Beginning at the line that contains "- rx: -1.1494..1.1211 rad", return every remaining line of the data below exactly; return nothing before it.

**DATA SEGMENT**
##############################

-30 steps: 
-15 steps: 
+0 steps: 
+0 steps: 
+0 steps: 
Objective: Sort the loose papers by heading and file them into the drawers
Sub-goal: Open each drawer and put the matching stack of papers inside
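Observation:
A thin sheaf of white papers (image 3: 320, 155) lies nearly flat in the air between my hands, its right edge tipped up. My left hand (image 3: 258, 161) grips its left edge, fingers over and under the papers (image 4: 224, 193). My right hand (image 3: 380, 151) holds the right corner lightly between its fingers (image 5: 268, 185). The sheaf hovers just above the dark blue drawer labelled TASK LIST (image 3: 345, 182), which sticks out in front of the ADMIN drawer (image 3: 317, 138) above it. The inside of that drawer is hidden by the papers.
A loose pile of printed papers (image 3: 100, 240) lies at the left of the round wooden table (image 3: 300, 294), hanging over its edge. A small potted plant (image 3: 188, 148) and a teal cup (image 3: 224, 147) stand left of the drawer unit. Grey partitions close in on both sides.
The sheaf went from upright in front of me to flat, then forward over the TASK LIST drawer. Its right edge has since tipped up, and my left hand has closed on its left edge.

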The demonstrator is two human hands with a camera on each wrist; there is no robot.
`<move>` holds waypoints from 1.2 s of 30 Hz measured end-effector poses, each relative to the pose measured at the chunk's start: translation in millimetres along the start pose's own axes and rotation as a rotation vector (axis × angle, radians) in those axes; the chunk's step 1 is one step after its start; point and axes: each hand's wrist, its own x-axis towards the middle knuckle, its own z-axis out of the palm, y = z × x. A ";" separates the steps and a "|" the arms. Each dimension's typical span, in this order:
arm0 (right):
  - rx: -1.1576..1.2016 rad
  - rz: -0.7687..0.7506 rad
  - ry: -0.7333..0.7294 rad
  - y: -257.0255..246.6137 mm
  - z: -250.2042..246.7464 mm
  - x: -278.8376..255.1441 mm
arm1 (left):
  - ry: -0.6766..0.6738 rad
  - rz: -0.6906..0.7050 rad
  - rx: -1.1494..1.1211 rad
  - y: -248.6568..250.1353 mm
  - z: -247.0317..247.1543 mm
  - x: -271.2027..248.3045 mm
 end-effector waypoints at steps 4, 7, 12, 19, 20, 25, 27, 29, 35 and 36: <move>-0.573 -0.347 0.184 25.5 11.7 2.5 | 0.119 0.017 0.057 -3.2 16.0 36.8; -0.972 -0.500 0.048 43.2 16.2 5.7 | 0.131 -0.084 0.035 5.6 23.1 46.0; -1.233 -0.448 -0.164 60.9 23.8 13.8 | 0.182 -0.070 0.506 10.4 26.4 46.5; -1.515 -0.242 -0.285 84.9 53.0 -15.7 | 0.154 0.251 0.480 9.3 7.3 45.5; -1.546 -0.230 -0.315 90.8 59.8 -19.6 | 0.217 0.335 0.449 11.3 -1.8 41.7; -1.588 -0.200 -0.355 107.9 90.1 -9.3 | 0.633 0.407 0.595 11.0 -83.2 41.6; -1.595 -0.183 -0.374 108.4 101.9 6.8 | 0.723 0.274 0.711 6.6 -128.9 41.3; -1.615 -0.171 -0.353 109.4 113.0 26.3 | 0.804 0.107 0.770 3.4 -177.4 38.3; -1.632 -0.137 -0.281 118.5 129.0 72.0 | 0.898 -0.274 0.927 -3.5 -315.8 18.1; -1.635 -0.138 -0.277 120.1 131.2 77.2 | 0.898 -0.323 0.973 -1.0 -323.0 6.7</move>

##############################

**REPLY**
  - rx: -1.1494..1.1211 rad
  - y: -248.6568..250.1353 mm
  - z: -247.0317..247.1543 mm
  - x: -271.2027..248.3045 mm
 end-effector waypoints at steps 4, 7, 12, 19, 20, 25, 27, 29, 35 and 36: <move>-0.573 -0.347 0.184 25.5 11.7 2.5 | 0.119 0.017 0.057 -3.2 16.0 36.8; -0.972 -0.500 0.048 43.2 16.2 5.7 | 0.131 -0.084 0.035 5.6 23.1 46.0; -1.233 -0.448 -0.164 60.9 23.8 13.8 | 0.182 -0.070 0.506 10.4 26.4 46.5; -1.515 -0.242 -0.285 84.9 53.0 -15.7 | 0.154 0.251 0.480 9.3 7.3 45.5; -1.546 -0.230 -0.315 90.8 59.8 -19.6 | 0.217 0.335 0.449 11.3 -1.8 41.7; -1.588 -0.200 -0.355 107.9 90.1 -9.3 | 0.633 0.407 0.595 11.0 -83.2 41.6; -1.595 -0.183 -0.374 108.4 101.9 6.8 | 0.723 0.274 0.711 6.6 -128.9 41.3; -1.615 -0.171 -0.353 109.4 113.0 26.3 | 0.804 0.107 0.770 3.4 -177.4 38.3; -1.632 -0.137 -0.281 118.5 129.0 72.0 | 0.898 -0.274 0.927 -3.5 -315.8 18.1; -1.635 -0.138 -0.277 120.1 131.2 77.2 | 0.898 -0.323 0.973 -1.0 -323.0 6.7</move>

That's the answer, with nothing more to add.